Tirei a tampa protetora de plástico do tesouro: Bolo de cereja, muito glacê e castanha triturada. Na verdade, era valentia da minha parte chamar aquilo de bolo—- tava mais pra um cupcake largo, do tamanho da minha palma. Mas era suficiente, de toda forma; bastava pra nós dois e, também, no final das contas, eu ia ser o único a comer.

— É melhor a gente fazer isso logo. — falei, depois de ter mergulhado a base das velas no bolo, tentando isqueirar a ponta. — Se eles sentirem o cheiro de fogo é capaz de me expulsarem. — ri, embora meio tenso.

O pavio inflamou e agora tínhamos duas velas acesas.

— Você lembra? Quando a gente era criança, o pai botava uma vela pra cada um. Como eu era o mais velho eu sempre assoprava antes e acabava apagando a sua. Você ficava puto, puto demais. E começava a chorar, pra variar. — soltei outro riso, encarando o fogo dançar, trazendo o calor das memórias.

De repente, na mesma brusquidão que o pequeno lume da vela era extinto pelo sopro babado da criança-Armin, voltei pro agora, num flash.

Confesso: Não era o nosso melhor aniversário, mas, ainda assim, tinha algo de especial nele, mesmo que as coisas não tivessem mudado muito, exteriormente. O fato é que, desde que Alexy deitou naquela maca pela primeira vez, a culpa me impediu de fazê-lo companhia. Fingi esquecer as datas comemorativas. Não comemorei meus dezessete, não comprei presentes no Natal. Babaca.

Eu não acho que seu irmão ficaria contente caso soubesse dessa sua autodepreciação constante, relembrei do que Elsie tinha dito outro dia, na enfermaria; foi essa conversa que tinha me dado um gás. Me fez lembrar quem era Alexy de verdade. Ele não me julgaria, qualquer fosse a minha escolha; e ele sabe que o que escolhi foi pro nosso bem. Lógico que sabe.

Arrastei a cadeira pra mais perto da maca e hasteei o bolo no nível de nossos rostos.

— Feliz aniversário, Alexy. — sorri, tão, tão triste.
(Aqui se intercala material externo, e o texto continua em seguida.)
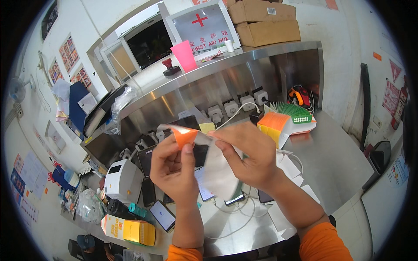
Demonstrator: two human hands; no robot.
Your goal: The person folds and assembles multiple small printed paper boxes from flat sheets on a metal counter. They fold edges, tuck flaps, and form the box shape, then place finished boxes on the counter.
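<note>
While pinched by both hands (217, 161), orange-and-silver foil sachet (191, 135), flat, shiny

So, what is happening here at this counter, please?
A person holds a small orange sticker with its shiny backing sheet in both hands above a steel counter. The left hand pinches the orange piece; the right hand grips the sheet. Phones, cables, a white label printer and an orange box lie below.
</note>
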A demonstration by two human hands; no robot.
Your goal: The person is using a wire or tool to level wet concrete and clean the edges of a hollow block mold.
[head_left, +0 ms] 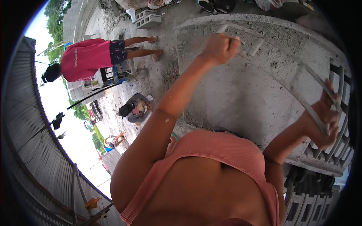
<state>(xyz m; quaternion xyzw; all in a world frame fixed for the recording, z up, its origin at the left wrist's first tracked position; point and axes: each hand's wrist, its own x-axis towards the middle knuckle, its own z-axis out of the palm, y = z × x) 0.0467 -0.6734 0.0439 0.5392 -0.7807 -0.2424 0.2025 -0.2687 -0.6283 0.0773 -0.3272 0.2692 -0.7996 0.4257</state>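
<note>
A grey, ladder-shaped frame, two long bars joined by crosspieces, slants across my front above a grey concrete surface. My left hand is closed in a fist around its end at the upper middle. At the right, my right hand has its fingers curled around the frame's other end. The concrete surface beneath has crumbs of grey material along its far part. What the frame is made of I cannot tell.
A slatted concrete piece lies at the right, with hollow blocks below it. More hollow blocks sit at the upper left. A person in a pink shirt stands left; another person crouches nearby. A corrugated metal sheet curves along the left.
</note>
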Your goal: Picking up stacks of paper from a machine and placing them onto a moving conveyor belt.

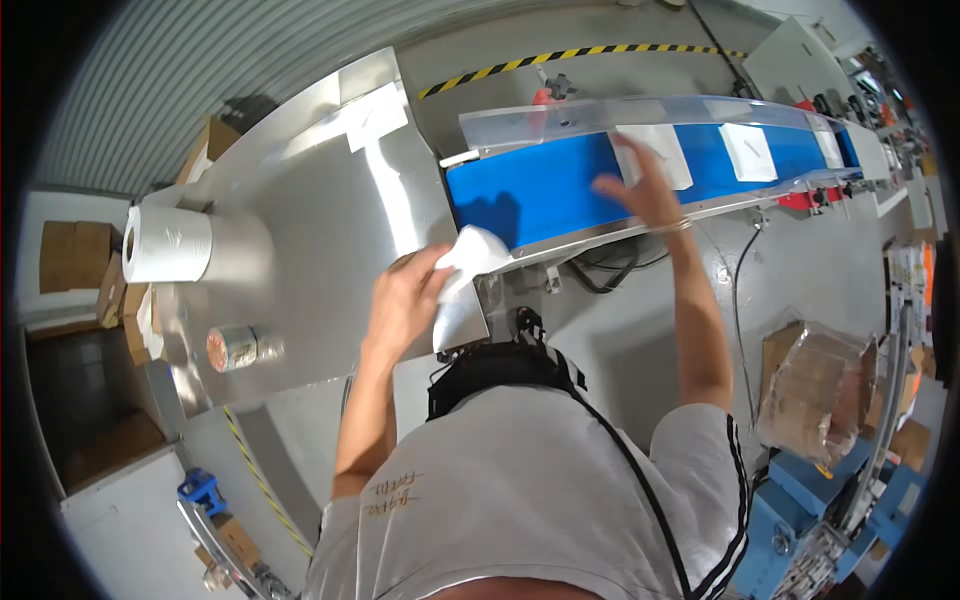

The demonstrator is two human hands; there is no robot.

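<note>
My left hand (405, 295) is closed on a thin white packet (473, 258), bent at its upper end, by the near corner of the steel table (310, 280). My right hand (648, 192) reaches over the blue conveyor belt (545, 185), fingers spread and slightly blurred. Just beyond it, partly covered by the fingers, lies a flat white packet (668, 155) on the belt. Farther right along the belt are a second white packet (747, 153) and a third (826, 145) near the far end. Another white piece (376, 118) rests at the table's back edge.
A clear guard (590, 115) runs along the belt's far side. On the table stand a large white roll (168, 244) and a tape roll (231, 348). Cables (610, 275) hang below the conveyor. A plastic-covered carton (820, 390) and blue bins (800, 500) are at lower right.
</note>
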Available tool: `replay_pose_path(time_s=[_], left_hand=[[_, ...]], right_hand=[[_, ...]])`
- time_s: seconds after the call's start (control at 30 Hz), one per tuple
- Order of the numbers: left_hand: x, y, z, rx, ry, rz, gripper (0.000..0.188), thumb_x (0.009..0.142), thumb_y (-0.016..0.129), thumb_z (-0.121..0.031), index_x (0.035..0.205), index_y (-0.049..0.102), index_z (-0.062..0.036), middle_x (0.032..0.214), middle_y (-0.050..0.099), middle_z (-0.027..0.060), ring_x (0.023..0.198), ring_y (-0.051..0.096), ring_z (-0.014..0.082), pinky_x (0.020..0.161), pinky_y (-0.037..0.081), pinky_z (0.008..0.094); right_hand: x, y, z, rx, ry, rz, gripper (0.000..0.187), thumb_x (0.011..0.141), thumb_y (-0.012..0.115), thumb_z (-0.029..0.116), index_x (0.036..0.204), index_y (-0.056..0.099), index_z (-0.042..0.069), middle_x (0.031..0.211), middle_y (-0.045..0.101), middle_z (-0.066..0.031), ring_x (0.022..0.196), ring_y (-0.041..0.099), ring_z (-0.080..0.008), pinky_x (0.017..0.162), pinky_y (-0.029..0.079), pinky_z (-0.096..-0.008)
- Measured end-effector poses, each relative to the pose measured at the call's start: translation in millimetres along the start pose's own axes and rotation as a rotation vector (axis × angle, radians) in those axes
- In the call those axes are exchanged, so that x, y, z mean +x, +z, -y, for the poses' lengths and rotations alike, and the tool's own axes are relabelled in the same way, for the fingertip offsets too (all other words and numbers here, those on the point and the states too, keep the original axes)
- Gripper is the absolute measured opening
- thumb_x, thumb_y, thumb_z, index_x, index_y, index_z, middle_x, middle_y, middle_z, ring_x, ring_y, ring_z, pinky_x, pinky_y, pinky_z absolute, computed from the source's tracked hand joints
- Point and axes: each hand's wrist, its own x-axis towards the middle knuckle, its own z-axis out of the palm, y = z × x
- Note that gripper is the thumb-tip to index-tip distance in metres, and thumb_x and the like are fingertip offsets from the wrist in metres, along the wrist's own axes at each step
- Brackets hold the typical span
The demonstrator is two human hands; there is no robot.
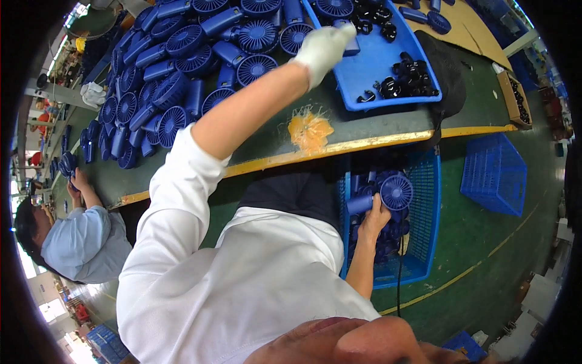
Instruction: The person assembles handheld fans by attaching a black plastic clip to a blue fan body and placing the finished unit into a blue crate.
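Bench's yellow front edge [364,144] runs between tray and crate. Blue tray [364,76] just behind edge, black parts [412,77] inside; fan pile [257,36] crowds bench to left. Blue crate [427,212] below edge, green floor [473,239] opening rightward. Right hand [374,218], bare — fingers closed round blue fan [397,192] near its handle, fan over crate. Left hand [324,51], white-gloved — fingers partly bent at blue piece [351,47] by tray's left rim; cannot tell if gripped.

Matt cloth glove [320,53] over left fingers [347,30], smooth plastic tray [361,73] below them, glossy plastic parts [414,77] to their right, smooth plastic fan [397,193] in right fingers [376,204], plastic basket [433,212] below these
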Motion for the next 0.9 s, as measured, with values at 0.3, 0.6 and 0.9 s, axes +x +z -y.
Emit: replay_pose_path(time_s=[0.3,0.6,0.9], left_hand=[[98,68,-1,0.038,-0.323,-0.697,0.072,0.072,0.08,-0.036,0.12,0.052,0.01,0.122,0.059,0.0268,0.111,0.061,0.0361,0.096,0.049,0.039],[97,48,-18,-0.155,-0.328,-0.52,0.08,0.064,0.087,-0.023,0.125,0.047,0.0099,0.121,0.06,0.0258,0.108,0.063,0.0344,0.093,0.052,0.0394],[-92,-27,-14,0.237,0.368,-0.127,0.083,0.059,0.084,-0.041,0.127,0.055,-0.001,0.105,0.067,0.0186,0.095,0.068,0.0286,0.085,0.052,0.0347]], right_hand=[[-7,-52,-63,-0.154,0.178,-0.227,0.021,0.093,0.062,0.02,0.095,0.061,-0.001,0.082,0.065,-0.007,0.063,0.064,-0.0124,0.047,0.047,-0.0213],[24,120,172,-0.507,-1.177,0.192,0.002,0.086,0.062,-0.004,0.085,0.061,-0.003,0.079,0.059,-0.0072,0.07,0.056,-0.0141,0.064,0.045,-0.0252],[208,253,269,-1.008,-1.168,0.323,0.025,0.081,0.066,0.024,0.083,0.067,-0.001,0.082,0.066,-0.0219,0.082,0.063,-0.0412,0.072,0.049,-0.0464]])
Assoprei uma vela. Consegui deixar a segunda acesa.



[Elsie]

Bom. Comprovei a tese: a casa realmente tinha parado vinte anos atrás, inteiramente.

Logo assim que entrei, o odor rançoso de sapato velho entupiu meu nariz. A mãe de Christopher foi na frente e eu atrás, caminhando, bisbilhotando com os olhos para todos os lados feito uma criança perdida num antigo museu. O piso de madeira rangia como se fosse quebrar.

Por todos os lados: móveis rústicos, espelhos, relógios, símbolos religiosos, quadros monocromáticos. Até a casa de Murple tinha um aspecto muito mais moderno que aquilo. Ah! Mas os quadros eram um aspecto interessante: tinha um monte de gente jovem que não era mais jovem.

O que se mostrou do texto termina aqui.